In Himachal Pradesh and Uttaranchal, the Agriculture Department hands out to farmers promotional kits complete with urea and other fertilizers. "It is very difficult to spread the idea of organic seeds because of the government's mindset, coupled with the massive spraying of apple orchards, which destroys all ground-soil crops," says Ajay Rastogi of Ecoserve, Almora.

Samples of seeds that sustain a tribal community.-KEYA ACHARYA

Madhya Pradesh's Biodiversity Board, seen as an example of the political will of the State, does not enthuse its seed- saving citizens, however. Though Madhya Pradesh still has a rich receptacle of biodiversity, efforts to save indigenous plants and seeds are sporadic and inconsistent, with no impetus from the Biodiversity Board, says a seed-saver from Indore.

Seed-savers in Uttar Pradesh have had better results in saving traditional oilseeds, pulses and herbs. The Kisan Vigyan Kendra, an NGO, has worked out a model for multiplication based on a survey and a seed collection drive in 40 districts in the Bundelkhand region.

Karnataka's conservation movement, organised through NGOs and research institutions, is "insignificant compared to the trend towards commercialised crops", says Sunita Rao of Kalpavriksh. In 2001, Sunita Rao began documenting, networking and distributing over 140 organically grown vegetable and flower seeds in Uttara Kannada district. "Any biodiversity conservation in genetic resources must endorse the role of women and their home garden," she says.
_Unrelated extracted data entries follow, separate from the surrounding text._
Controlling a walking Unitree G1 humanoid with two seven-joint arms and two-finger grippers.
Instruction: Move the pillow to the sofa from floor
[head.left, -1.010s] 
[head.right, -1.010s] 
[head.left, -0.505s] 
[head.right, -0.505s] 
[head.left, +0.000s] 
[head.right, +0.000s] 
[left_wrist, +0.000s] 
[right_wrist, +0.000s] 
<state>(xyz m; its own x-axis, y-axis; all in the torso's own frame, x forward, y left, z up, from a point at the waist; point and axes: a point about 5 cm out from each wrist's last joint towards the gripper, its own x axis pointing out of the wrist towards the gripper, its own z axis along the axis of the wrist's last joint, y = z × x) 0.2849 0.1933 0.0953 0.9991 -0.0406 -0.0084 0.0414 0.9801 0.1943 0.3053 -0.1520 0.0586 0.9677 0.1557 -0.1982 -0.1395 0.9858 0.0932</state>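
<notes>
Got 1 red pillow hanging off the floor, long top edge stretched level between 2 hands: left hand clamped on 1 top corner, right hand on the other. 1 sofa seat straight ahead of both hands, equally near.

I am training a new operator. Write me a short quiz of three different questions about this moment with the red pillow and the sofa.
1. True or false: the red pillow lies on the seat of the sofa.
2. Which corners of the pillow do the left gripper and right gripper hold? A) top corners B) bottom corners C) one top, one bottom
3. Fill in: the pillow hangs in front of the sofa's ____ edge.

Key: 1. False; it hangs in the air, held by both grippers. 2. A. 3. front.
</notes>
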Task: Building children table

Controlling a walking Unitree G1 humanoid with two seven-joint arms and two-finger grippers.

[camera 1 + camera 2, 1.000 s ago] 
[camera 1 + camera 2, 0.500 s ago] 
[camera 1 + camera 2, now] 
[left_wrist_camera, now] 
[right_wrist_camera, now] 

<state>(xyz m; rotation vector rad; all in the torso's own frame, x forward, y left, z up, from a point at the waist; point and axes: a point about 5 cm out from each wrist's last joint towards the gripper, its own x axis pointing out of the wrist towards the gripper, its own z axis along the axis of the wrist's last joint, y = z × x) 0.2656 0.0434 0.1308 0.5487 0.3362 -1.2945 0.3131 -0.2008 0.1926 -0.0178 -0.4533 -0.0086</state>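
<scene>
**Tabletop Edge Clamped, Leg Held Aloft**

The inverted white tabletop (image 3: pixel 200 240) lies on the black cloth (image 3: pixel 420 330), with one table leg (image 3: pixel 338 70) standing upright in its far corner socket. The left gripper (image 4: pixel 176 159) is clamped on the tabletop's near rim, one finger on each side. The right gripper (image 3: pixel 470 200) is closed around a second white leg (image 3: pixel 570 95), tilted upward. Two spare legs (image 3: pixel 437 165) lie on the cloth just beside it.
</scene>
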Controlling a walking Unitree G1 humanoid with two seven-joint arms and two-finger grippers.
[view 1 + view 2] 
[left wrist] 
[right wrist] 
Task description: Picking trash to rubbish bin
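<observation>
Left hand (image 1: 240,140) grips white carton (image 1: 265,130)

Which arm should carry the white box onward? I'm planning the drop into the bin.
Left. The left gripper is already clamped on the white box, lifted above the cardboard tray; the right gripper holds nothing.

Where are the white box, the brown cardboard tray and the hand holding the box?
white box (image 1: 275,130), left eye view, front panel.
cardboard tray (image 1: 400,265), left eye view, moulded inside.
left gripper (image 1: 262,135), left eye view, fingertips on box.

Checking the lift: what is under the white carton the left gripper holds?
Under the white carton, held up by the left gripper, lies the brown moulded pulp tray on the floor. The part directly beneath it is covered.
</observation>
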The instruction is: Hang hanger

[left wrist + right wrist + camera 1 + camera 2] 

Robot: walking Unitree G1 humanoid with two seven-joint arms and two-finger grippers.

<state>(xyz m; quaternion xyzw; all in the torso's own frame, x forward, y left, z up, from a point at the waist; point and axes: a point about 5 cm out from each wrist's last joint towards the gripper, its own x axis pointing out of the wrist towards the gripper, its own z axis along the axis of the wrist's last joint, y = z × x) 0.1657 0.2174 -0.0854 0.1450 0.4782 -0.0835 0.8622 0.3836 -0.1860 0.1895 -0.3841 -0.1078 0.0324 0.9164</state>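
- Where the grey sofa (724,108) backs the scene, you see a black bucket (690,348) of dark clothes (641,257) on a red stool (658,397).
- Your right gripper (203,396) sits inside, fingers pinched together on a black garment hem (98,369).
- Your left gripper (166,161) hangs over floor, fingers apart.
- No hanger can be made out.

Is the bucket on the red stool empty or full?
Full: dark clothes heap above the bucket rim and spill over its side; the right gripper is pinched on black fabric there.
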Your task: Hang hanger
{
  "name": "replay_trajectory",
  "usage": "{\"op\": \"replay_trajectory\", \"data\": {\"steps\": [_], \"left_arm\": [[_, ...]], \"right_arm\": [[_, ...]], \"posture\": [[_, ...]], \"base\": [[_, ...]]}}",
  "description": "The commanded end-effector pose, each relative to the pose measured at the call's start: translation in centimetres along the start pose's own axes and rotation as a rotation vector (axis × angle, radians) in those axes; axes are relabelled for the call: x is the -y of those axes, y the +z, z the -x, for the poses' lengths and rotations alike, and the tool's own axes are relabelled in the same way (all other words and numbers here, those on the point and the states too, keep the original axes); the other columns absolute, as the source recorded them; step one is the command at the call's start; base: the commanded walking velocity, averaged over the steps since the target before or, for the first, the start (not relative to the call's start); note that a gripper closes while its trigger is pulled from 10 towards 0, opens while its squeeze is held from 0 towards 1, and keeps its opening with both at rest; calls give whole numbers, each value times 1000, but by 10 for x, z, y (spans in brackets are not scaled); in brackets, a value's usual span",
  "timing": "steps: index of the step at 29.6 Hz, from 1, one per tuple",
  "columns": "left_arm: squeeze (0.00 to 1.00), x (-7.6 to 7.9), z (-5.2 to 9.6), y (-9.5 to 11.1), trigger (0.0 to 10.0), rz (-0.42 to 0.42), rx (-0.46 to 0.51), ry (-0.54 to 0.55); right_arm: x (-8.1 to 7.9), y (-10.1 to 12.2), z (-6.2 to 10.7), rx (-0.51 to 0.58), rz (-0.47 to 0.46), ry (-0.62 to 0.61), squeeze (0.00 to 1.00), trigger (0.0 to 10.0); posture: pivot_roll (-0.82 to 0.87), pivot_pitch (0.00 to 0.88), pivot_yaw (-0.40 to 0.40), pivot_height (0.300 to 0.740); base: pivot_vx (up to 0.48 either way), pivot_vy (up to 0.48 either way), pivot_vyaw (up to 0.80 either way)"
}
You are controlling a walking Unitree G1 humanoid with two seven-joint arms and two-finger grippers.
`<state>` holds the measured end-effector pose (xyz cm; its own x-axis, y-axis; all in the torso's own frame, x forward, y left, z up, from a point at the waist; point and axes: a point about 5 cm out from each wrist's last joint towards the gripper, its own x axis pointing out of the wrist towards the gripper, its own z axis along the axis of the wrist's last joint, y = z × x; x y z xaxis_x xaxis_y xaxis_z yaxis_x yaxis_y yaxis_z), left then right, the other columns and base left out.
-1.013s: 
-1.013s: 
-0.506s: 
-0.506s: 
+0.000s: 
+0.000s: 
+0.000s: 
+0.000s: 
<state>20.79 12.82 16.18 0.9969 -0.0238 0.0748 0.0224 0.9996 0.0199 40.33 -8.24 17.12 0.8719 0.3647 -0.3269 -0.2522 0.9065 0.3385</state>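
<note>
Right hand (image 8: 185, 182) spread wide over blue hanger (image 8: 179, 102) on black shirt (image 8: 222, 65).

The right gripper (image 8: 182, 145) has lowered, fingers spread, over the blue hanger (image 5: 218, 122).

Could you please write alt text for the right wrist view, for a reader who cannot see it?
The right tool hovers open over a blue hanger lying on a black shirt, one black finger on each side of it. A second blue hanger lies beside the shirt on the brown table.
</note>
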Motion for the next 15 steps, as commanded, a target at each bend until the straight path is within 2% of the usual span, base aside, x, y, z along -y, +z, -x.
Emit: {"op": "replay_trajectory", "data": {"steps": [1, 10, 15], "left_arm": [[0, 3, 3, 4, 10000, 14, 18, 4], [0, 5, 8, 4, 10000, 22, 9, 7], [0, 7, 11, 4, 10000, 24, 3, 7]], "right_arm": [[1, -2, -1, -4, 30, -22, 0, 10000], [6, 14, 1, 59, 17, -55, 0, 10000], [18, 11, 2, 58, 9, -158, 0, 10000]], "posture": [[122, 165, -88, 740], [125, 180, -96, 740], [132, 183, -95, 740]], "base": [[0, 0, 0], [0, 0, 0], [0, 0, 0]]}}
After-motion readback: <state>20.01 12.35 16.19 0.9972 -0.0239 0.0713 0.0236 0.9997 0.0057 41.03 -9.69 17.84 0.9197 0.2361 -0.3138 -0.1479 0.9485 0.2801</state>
Whether seeds obtained from an open-pollination environment are capable of producing as much as hybrids or GM seeds is debatable, but most people agree on the high nutritional value and taste of organically grown vegetables. "India has lost over 50 per cent of paddy varieties because of modern agricultural methods, which use seeds not to meet the farmers' needs or to improve quality or productivity, but to enslave them to the vested interests of the seed industry," says Bernard.

All these efforts to conserve traditional seeds are now being incorporated into the National Biodiversity Strategy and Action Plan (NBSAP) of the Ministry of Environment and Forests (Frontline, February 2, 2001). The plan, coordinated by Kalpavriksh, envisages garnering traditional seeds with a view to conserving indigenous sources and saving the livelihoods and food security of small farmers and marginalised people. The Ministry hopes that its action plan will be strengthened by the Biodiversity Act, recently approved by Parliament.

The idea of modernising traditional methods has evoked divergent responses. The mainstream school of thought believes that India will lose out if it does not incorporate genetic agricultural technology. Another opinion is that traditional organic agriculture does offer food security to the very poor that modern agriculture is meant to benefit. What remains to be effected is an integrated 'golden mean'.

This article was written on the basis of research undertaken under an NBSAP-linked media fellowship granted by the Ministry of Environment and Forests.